In the context of Alternative Canon military jargon, the term hypersoldier is used to describe a category of elite fighter whose capabilities transcend that of what would be considered a supersoldier.

The word is used almost exclusively in the context of soldiers created by Mechanocratic Russia's Projects Chthonia and Diomedes, having been coined by General Anton Goremykin, the father of the Chthonia programme. However, the term can also apply to their foreign equivalents, such as Fred Harrigan, the Qh'naazi Dynasty's Royal Guards, and - in the Imperium of Sidhae - certain units of the Imperial Guard and the Order of Judicators.

In the MC2, the term supercommando is used in Mecharussia to describe soldiers of similar status, if reduced in capability compared to their AC1 counterparts to comply with that canon's harder limitations.

Capabilities[]

"Quick enough to catch a bullet." ~ Cohortarch Sidonia Mallus.

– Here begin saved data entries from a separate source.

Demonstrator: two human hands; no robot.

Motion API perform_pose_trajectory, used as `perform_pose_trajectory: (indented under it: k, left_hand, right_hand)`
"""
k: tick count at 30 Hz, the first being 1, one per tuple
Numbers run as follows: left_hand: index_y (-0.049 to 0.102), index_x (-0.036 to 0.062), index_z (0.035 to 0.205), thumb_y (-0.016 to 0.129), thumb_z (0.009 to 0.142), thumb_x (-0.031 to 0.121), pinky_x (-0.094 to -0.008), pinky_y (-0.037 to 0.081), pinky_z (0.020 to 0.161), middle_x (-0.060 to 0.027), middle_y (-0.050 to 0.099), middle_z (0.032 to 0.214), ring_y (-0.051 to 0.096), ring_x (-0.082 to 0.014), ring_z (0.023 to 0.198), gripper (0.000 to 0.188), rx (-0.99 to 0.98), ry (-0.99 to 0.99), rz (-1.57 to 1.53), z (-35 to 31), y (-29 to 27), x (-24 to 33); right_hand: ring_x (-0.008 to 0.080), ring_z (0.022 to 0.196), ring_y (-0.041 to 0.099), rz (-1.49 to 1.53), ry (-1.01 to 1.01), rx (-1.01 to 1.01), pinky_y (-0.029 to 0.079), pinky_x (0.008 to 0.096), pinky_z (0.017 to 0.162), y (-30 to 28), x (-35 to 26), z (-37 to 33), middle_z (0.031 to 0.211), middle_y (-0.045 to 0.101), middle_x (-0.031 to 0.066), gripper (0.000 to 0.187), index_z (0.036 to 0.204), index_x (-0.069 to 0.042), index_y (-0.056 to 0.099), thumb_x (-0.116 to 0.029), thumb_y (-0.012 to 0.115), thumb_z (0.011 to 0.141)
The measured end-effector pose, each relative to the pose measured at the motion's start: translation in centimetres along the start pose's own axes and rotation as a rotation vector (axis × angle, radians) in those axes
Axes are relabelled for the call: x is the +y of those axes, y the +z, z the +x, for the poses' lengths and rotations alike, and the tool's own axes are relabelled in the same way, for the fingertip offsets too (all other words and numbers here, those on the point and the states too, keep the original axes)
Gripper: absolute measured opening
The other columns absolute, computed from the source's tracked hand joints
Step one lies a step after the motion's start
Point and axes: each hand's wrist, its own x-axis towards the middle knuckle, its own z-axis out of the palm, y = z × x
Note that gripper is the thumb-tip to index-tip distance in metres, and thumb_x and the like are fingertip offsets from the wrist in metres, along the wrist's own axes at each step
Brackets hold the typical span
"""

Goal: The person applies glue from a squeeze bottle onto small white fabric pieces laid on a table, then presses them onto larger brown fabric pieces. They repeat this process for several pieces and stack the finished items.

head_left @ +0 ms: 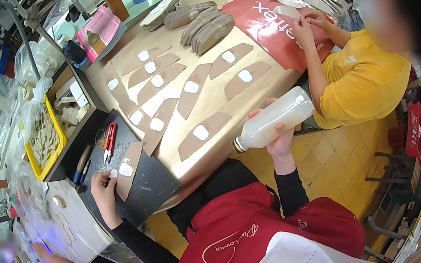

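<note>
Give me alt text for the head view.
A person's right hand holds a tipped whitish bottle; the left hand holds a small white piece over a black board. Brown pieces with white patches lie on the table, beside a co-worker in yellow.

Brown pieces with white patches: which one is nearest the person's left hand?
The brown piece on the dark board, right beside the left hand; the other patched pieces lie farther off, mainly on the shiny tan covering.

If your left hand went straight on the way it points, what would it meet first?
Probably the brown piece with the white patch, lying on the dark board just beyond the left hand and its small white piece. One view leaves any height gap unclear.
</note>
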Motion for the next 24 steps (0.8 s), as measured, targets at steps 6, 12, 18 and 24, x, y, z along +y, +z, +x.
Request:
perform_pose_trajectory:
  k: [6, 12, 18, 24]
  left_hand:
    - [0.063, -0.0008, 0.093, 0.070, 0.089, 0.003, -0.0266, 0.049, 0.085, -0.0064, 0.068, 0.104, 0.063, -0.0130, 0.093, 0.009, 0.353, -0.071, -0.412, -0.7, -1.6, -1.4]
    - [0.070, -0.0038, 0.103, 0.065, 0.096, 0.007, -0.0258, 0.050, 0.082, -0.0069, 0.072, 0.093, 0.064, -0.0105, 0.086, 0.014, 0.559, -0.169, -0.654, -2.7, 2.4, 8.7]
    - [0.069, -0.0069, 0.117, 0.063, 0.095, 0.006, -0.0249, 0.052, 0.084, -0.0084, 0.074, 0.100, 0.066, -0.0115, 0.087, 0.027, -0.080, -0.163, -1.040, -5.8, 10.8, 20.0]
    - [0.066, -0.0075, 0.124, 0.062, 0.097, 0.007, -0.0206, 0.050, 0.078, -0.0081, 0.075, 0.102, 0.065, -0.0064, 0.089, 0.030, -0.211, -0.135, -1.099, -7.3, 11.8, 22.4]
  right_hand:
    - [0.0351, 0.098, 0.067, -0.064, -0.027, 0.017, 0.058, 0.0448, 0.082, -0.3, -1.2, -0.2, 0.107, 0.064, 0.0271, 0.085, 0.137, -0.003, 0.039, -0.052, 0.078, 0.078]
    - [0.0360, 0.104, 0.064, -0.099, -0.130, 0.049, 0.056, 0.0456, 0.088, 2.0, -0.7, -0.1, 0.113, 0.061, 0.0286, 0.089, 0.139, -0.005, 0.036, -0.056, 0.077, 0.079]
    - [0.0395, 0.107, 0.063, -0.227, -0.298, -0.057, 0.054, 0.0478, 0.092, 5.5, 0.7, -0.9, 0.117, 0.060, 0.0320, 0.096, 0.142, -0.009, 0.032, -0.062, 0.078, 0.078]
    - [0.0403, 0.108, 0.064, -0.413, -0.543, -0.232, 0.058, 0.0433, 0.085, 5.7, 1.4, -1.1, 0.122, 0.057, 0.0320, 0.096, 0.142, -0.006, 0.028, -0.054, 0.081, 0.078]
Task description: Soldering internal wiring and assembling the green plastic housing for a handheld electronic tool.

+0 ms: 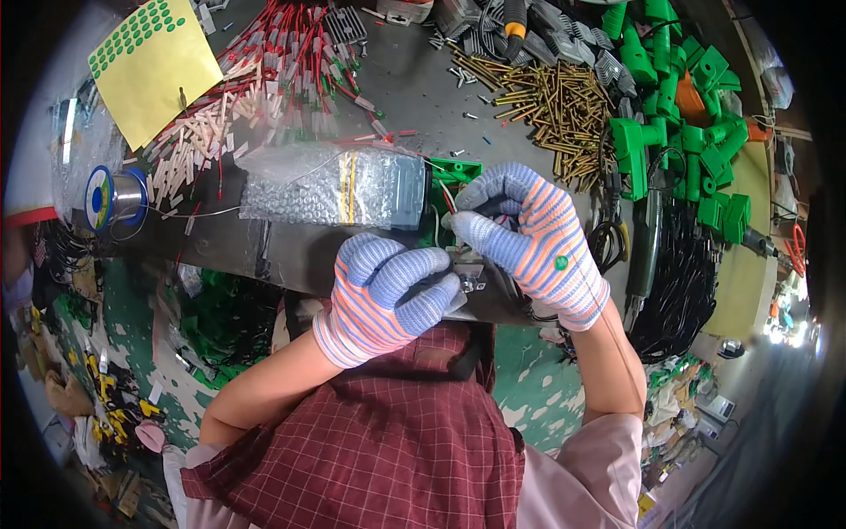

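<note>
- Green casing point(457, 167) is sitting at the table's near side, past my fingers, its lower part being hidden by my hands.
- Red and white wires point(448, 197) are running along it toward my right fingertips.
- My right hand point(538, 238) is pinching those wires between thumb and forefinger; a green dot sticker point(562, 263) is showing on the glove.
- My left hand point(374, 291) is curling, thumb and forefinger apart, near small metal parts point(471, 280); can't tell if it's gripping anything.
- Bubble-wrapped block point(335, 187) with yellow stripes is lying just left of the casing.
- Solder spool point(115, 197) is standing further left, its wire trailing toward the bubble wrap.
- Yellow sheet point(154, 66) with green dots is lying at far left, beside white sleeves point(189, 141) and red leads point(291, 44).
- Brass-coloured screws point(564, 115) are lying heaped beyond my right hand, near a yellow-and-black handle point(515, 28).
- More green casings point(627, 154) are piling up on the right, above black cables point(674, 291).
</note>
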`<move>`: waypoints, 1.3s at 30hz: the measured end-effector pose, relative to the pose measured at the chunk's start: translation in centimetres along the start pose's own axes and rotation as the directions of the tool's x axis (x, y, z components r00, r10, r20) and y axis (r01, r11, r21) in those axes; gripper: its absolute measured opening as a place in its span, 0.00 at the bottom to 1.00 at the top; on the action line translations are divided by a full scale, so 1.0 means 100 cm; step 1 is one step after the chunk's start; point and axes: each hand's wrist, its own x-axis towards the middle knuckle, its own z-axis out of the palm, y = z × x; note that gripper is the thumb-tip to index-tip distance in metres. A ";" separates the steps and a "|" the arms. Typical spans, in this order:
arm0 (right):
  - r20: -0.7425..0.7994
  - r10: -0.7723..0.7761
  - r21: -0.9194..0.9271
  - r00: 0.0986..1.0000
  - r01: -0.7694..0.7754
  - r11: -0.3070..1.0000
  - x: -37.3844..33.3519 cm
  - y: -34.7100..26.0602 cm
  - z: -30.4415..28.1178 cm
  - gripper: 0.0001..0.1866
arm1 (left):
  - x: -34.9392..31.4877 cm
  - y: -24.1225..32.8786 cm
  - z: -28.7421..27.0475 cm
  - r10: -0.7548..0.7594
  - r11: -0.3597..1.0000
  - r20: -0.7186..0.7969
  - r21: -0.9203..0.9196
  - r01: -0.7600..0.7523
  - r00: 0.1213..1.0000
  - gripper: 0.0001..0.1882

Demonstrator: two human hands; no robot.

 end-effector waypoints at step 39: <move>-0.310 0.101 0.545 0.945 0.089 0.834 -0.044 0.064 0.016 0.07 | 0.033 0.012 -0.018 -0.054 0.997 0.325 0.067 0.034 0.944 0.29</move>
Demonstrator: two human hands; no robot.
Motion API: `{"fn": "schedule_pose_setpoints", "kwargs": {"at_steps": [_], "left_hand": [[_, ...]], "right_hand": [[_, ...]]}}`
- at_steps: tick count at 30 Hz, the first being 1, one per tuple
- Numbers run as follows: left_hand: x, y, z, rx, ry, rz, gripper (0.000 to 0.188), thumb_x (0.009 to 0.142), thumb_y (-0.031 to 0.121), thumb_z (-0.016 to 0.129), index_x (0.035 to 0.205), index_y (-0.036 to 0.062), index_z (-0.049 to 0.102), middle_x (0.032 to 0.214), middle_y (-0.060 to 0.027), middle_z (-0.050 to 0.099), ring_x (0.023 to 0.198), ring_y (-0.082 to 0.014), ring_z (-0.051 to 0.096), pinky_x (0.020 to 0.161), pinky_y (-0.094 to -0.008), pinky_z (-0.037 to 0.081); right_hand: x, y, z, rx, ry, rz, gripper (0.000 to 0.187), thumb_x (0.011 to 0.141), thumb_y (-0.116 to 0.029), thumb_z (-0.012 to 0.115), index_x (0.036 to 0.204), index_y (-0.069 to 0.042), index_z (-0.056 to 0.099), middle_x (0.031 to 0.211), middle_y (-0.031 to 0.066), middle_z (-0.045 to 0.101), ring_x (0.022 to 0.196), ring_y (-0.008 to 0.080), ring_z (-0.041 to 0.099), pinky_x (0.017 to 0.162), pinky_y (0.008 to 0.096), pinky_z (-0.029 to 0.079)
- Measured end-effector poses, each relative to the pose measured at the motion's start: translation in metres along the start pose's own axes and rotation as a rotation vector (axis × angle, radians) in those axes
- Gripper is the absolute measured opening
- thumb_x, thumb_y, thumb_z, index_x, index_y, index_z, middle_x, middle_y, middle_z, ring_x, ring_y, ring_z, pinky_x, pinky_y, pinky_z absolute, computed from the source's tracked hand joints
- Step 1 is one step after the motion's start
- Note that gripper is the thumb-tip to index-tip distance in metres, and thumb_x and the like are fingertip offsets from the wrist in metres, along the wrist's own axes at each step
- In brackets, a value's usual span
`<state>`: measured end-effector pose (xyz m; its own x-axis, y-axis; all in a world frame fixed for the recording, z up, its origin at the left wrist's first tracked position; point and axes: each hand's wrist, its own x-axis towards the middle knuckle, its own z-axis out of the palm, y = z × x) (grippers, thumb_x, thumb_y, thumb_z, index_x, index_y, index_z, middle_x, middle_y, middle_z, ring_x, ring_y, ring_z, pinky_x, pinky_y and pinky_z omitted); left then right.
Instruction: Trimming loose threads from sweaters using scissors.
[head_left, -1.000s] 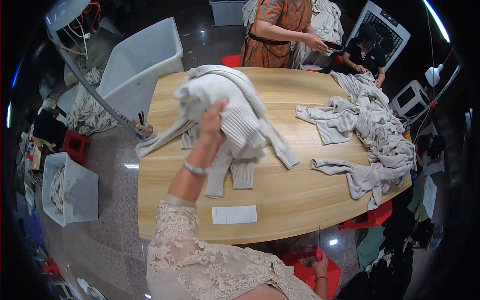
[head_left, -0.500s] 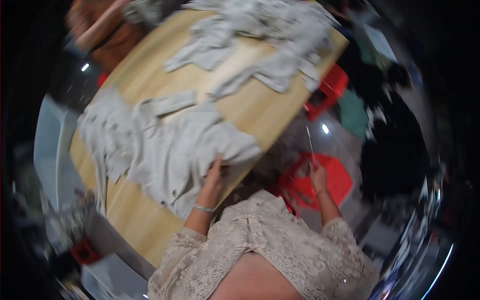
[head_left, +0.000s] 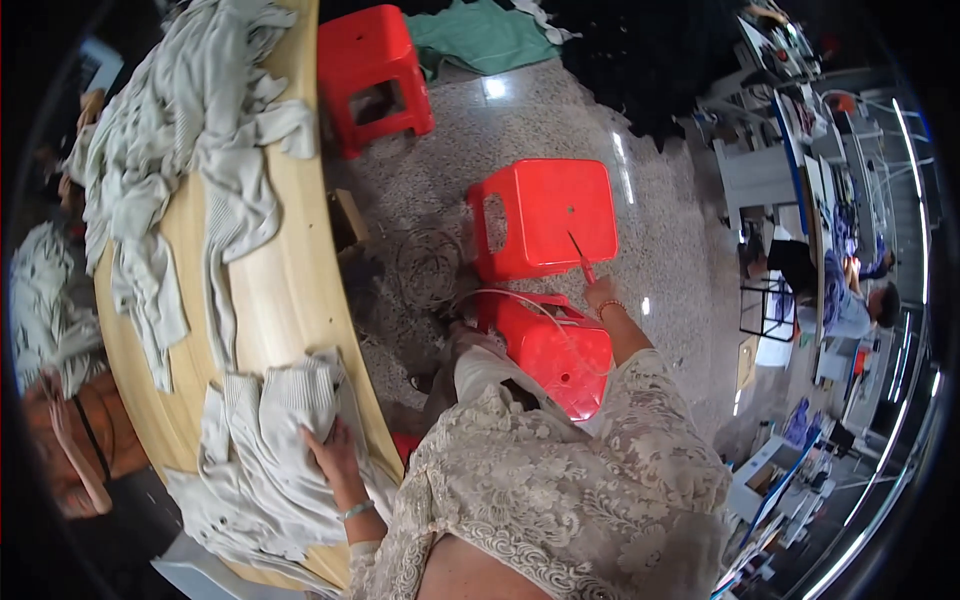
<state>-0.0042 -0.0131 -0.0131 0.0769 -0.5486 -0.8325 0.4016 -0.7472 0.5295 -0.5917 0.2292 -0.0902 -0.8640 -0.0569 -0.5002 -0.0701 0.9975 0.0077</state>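
Note:
On the off-white knit sweater (head_left: pixel 285 410) at the near end of the table lies my left hand (head_left: pixel 337 460), its thumb and fingers apart on the fabric. My right hand (head_left: pixel 603 294), out over the floor to the right, is closed around the red handle of a thin, pointed metal tool (head_left: pixel 577 250). Its slim shaft points up and away, in front of a red plastic stool (head_left: pixel 565 205). The exact kind of tool is too small to make out.
More pale knitwear (head_left: pixel 190 110) is heaped along the wooden table (head_left: pixel 275 300). Another red stool (head_left: pixel 372 70) stands beside the table, and a third (head_left: pixel 560 355) is close to my legs. Green cloth (head_left: pixel 485 38) lies on the floor. A person in orange (head_left: pixel 85 440) is across the table.
My view has swung to the right, showing more floor, stools and workbenches. My left hand is still on the sweater, and the red-handled tool is still in my right hand.

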Motion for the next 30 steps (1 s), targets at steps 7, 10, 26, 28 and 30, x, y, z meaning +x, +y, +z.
{"fn": "schedule_pose_setpoints", "kwargs": {"at_steps": [7,10,26,28,30], "left_hand": [[-0.009,0.004,0.003,0.096,0.014,-0.008,0.082,0.079,0.071,0.056,0.125,0.0041,0.050,0.110,-0.0138,0.059,0.099,-0.0250,0.056,0.092,-0.0393,0.041],[-0.018,0.009,-0.005,0.042,0.121,-0.011,0.079,0.082,0.071,0.052,0.127,0.0059,0.049,0.103,-0.0143,0.061,0.096,-0.0254,0.057,0.090,-0.0394,0.043],[-0.018,-0.011,0.045,0.209,0.298,0.097,0.083,0.087,0.071,0.043,0.121,-0.0046,0.053,0.092,-0.0217,0.068,0.079,-0.0268,0.065,0.074,-0.0355,0.052],[-0.019,-0.011,0.037,0.141,0.369,0.130,0.079,0.086,0.070,0.047,0.123,0.0009,0.055,0.090,-0.0189,0.068,0.080,-0.0256,0.065,0.075,-0.0352,0.052],[0.000,-0.011,0.044,0.126,0.329,0.147,0.078,0.085,0.071,0.048,0.122,0.0029,0.056,0.091,-0.0166,0.067,0.081,-0.0249,0.065,0.075,-0.0350,0.052]], "right_hand": [[0.093,-0.017,0.007,-0.082,-0.090,0.074,0.030,0.083,-0.018,0.057,0.105,-0.001,0.067,0.104,0.0235,0.066,0.100,0.0377,0.064,0.081,0.0447,0.054],[0.086,-0.080,-0.025,-0.146,-0.300,0.069,0.034,0.086,-0.025,0.055,0.113,-0.006,0.065,0.120,0.0220,0.060,0.113,0.0362,0.058,0.092,0.0467,0.050],[0.181,-0.048,0.045,-0.449,-0.065,-0.302,0.066,0.080,-0.025,0.061,0.138,-0.005,0.040,0.110,0.0234,0.063,0.103,0.0378,0.061,0.087,0.0467,0.051],[0.127,-0.105,0.037,-0.313,0.061,-0.344,0.053,0.082,-0.025,0.060,0.130,-0.004,0.050,0.113,0.0222,0.062,0.107,0.0358,0.060,0.089,0.0460,0.049],[0.124,-0.114,0.028,-0.220,0.143,-0.569,0.046,0.085,-0.023,0.058,0.126,-0.003,0.053,0.114,0.0213,0.062,0.107,0.0343,0.060,0.090,0.0444,0.049]]}}
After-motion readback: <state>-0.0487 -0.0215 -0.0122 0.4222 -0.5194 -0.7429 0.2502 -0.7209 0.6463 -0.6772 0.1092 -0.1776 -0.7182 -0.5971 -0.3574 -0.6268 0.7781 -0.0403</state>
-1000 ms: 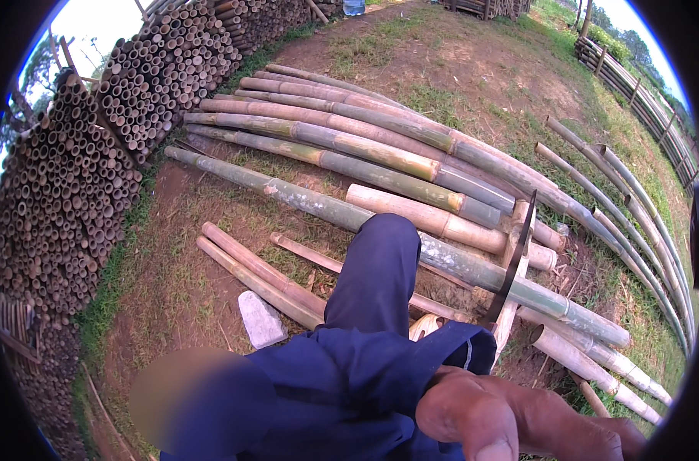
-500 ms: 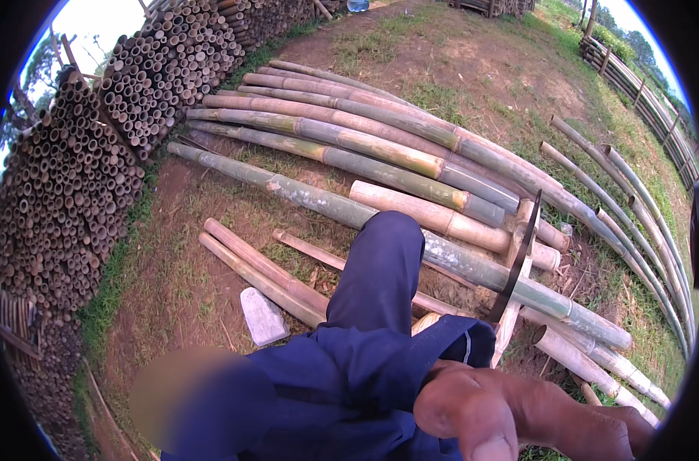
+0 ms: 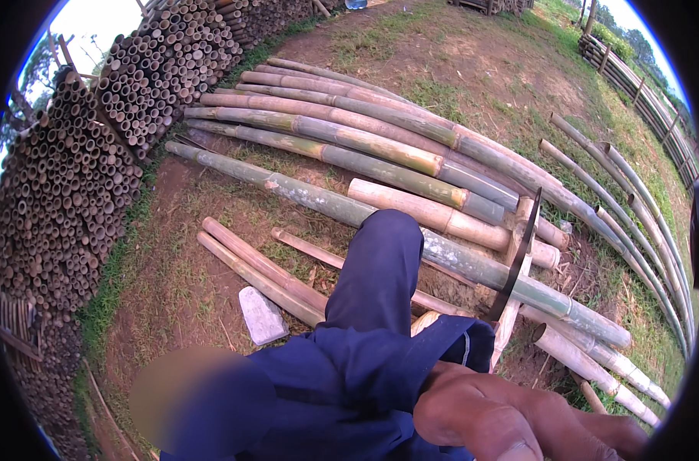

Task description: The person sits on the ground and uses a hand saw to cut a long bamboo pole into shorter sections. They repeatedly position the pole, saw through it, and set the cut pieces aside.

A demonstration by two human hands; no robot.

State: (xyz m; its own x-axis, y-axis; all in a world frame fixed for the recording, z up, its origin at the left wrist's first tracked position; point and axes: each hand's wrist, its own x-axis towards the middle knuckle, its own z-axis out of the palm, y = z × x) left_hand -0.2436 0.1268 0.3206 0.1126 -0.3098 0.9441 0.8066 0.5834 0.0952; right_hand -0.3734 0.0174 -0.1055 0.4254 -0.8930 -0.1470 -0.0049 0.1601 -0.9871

A hypersoldier is quickly identified by their vastly superior combat capability compared to the standard grunt - most can handily cut through entire squads like toilet paper in a matter of seconds. A few especially gifted ones can even take on entire armies with minimal or no external support - though these tremendously powerful war machines are as rare as they are mighty. The extreme strength, reflexes and durability for such feats usually comes from highly advanced cybernetic augmentation, though the use of psionic augmentation is not unheard of.

In addition to the terrible destruction these warriors can wreak, the psychological effects of being attacked by what are effectively superheroes can be just as devastating to an opposing army. The military value of hypersoldiers are as obvious to the militaries deploying them as they are to the enemy - one of the few drawbacks of deploying them into battle is that they tend to become subjected to massive retaliatory force. The Commonwealth, for instance, devised the 'Sacrifice Play' protocol in the mid 2130s, in which the sighting of a group of enemy hypersoldiers in battle would be met with a colossal saturation bombardment of the area in which they were sighted - collateral damage being viewed as irrelevant.

Not to mention, the herculean might of a hypersoldier often comes at great cost to the soldiers themselves. The procedures and augmentations required to create and maintain them can be extremely invasive (not to mention expensive). In the Imperium at least, this is the reason why no augmentarium possesses a mirror: the sight of oneself being disassembled during maintenance and/or upgrades causes extreme psychological distress at the soldier's own vulnerability. And in the Mechanocracy, nearly all of Project Chthonia's subjects were taken and experimented upon against their will, with Goremykin and his men often using brutal methods to coerce them into servitude.